• **Task requirements**
Return all lines in the material below that contain "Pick".
:::::
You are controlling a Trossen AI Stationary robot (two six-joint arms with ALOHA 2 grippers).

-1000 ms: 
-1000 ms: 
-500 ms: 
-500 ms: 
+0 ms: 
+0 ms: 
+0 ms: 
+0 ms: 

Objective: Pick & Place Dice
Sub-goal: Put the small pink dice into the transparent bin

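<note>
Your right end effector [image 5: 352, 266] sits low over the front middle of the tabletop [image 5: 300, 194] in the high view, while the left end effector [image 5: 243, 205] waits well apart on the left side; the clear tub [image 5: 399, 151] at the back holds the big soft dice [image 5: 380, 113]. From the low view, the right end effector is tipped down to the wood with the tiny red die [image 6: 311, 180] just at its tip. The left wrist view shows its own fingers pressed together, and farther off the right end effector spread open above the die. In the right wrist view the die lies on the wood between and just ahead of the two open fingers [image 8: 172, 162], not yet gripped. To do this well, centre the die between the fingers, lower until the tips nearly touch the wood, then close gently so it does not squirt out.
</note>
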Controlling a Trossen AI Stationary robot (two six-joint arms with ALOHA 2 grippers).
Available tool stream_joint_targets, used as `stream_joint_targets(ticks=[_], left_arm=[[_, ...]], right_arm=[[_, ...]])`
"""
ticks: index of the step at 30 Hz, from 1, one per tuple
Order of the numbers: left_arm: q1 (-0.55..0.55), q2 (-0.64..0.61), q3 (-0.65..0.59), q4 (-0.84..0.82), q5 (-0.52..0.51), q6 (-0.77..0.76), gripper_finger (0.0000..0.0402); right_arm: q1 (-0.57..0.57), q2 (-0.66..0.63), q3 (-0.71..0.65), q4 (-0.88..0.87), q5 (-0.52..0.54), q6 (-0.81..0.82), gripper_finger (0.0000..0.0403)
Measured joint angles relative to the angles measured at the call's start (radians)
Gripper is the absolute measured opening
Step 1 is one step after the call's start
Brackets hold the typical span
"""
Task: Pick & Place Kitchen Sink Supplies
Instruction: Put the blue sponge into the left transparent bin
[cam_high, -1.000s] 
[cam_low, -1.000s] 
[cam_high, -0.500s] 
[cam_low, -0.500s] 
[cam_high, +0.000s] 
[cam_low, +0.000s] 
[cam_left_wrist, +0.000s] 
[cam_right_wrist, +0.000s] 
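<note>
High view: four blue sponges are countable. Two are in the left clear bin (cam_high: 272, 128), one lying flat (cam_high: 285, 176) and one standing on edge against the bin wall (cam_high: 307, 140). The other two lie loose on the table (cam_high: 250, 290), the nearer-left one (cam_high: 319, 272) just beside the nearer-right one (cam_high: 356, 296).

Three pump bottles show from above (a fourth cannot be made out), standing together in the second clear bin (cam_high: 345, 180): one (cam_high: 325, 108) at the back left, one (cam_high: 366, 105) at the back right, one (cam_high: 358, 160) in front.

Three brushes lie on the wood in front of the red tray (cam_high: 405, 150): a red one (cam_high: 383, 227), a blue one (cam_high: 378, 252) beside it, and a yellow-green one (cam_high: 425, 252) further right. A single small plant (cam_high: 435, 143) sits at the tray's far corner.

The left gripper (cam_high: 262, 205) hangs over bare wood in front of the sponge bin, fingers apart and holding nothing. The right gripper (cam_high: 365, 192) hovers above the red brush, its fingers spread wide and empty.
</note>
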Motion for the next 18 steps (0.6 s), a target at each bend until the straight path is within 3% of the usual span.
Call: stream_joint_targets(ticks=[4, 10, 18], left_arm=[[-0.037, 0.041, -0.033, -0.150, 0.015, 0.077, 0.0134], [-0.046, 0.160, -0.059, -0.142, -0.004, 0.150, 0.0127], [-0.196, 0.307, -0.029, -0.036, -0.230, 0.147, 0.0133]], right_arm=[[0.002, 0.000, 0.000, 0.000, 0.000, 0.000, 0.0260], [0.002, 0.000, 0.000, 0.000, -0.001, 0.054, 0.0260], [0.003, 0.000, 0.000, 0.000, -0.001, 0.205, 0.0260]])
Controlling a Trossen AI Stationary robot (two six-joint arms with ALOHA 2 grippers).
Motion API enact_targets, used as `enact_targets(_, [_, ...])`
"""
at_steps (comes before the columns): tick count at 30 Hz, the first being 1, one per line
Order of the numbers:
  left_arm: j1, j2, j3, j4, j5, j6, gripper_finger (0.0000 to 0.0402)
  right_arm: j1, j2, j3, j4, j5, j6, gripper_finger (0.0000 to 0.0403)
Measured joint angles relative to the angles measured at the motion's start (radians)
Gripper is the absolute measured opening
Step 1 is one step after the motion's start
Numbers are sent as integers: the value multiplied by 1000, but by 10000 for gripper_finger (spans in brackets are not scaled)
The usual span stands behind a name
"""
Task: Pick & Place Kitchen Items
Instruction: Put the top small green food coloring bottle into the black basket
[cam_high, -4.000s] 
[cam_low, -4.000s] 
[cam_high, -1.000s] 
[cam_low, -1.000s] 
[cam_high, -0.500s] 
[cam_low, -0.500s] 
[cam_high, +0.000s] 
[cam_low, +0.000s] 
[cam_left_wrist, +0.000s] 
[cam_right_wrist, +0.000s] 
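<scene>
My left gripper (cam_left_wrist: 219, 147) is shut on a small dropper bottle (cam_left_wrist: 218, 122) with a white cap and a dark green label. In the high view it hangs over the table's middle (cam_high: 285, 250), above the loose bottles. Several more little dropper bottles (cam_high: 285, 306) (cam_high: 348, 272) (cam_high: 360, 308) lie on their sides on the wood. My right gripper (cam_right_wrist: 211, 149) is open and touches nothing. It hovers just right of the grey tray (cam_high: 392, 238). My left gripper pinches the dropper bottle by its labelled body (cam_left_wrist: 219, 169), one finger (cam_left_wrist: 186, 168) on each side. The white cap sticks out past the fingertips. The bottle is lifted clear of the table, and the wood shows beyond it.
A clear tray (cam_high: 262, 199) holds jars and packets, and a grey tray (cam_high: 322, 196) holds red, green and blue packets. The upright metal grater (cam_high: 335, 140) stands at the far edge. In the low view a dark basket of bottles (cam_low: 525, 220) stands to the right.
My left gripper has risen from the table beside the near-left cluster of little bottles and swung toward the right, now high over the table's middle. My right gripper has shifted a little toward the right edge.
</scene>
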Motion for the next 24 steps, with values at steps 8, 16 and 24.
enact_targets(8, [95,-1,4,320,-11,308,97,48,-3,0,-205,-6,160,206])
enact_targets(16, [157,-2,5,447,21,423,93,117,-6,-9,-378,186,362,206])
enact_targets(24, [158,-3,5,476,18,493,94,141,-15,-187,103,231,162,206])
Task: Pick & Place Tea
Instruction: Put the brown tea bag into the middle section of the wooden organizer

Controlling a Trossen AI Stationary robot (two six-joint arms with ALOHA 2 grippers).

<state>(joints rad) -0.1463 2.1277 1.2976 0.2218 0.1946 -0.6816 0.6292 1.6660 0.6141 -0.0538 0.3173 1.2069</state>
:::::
• **Response to this task**
Objective: Pick & Place Dice
Task: Pick & Place Kitchen Sink Supplies
Task: Pick & Place Kitchen Items
Task: Pick & Place Tea

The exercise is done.